INSTRUCTIONS FOR THE TASK:
Somewhere below is a line with "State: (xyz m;" and, later, a line with "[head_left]"; repeat those two lines and all the lines between them, exactly as they are.

------------------------

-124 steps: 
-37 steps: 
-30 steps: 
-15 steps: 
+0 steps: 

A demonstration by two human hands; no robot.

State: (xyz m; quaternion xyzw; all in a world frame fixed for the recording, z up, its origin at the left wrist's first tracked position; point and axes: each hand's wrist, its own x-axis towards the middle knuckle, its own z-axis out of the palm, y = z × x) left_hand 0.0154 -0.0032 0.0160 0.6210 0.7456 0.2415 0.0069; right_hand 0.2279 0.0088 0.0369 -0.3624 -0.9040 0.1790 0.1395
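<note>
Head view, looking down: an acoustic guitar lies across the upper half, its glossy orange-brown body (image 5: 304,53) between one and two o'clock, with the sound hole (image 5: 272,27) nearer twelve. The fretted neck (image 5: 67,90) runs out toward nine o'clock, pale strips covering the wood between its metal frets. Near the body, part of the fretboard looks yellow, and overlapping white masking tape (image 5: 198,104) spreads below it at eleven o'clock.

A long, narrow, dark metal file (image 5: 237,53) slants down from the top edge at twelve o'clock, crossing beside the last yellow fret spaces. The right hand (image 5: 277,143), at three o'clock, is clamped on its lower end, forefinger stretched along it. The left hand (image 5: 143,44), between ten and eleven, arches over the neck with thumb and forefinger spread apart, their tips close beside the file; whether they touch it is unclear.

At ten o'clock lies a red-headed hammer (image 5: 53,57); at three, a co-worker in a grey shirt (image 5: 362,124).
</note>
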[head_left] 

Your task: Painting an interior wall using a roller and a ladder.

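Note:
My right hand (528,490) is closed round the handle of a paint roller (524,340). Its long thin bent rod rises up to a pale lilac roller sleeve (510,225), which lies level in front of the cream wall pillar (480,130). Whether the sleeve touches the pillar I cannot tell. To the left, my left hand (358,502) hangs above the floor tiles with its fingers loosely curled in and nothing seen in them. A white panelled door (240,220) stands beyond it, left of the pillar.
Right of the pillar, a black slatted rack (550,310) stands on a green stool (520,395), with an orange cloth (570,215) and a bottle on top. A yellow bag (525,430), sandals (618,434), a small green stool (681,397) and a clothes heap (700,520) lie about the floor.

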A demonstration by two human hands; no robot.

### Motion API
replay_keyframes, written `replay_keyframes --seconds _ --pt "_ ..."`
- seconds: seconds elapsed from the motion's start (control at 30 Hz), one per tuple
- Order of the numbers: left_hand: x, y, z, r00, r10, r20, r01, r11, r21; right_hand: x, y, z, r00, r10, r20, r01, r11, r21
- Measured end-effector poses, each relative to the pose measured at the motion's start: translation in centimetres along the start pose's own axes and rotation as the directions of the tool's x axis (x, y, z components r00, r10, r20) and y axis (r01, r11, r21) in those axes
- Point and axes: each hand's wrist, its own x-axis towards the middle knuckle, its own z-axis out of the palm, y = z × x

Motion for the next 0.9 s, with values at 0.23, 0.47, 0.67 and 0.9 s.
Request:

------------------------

SOLUTION TO THE PROBLEM:
State: (xyz m; quaternion xyzw; all in a world frame fixed for the recording, z up, its origin at the left wrist's first tracked position; point and axes: each hand's wrist, its own x-axis towards the middle knuckle, its own z-axis out of the palm, y = z × x) left_hand 0.0154 -0.0032 0.0160 0.6210 0.7456 0.2415 0.0069; right_hand 0.2279 0.0088 0.0369 -0.3624 -0.9040 0.1790 0.1395
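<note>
Head view, looking down: an acoustic guitar lies across the upper half, its glossy orange-brown body (image 5: 304,53) between one and two o'clock, with the sound hole (image 5: 272,27) nearer twelve. The fretted neck (image 5: 67,90) runs out toward nine o'clock, pale strips covering the wood between its metal frets. Near the body, part of the fretboard looks yellow, and overlapping white masking tape (image 5: 198,104) spreads below it at eleven o'clock.

A long, narrow, dark metal file (image 5: 237,53) slants down from the top edge at twelve o'clock, crossing beside the last yellow fret spaces. The right hand (image 5: 277,143), at three o'clock, is clamped on its lower end, forefinger stretched along it. The left hand (image 5: 143,44), between ten and eleven, arches over the neck with thumb and forefinger spread apart, their tips close beside the file; whether they touch it is unclear.

At ten o'clock lies a red-headed hammer (image 5: 53,57); at three, a co-worker in a grey shirt (image 5: 362,124).
</note>
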[head_left] 

Thus the exercise is complete.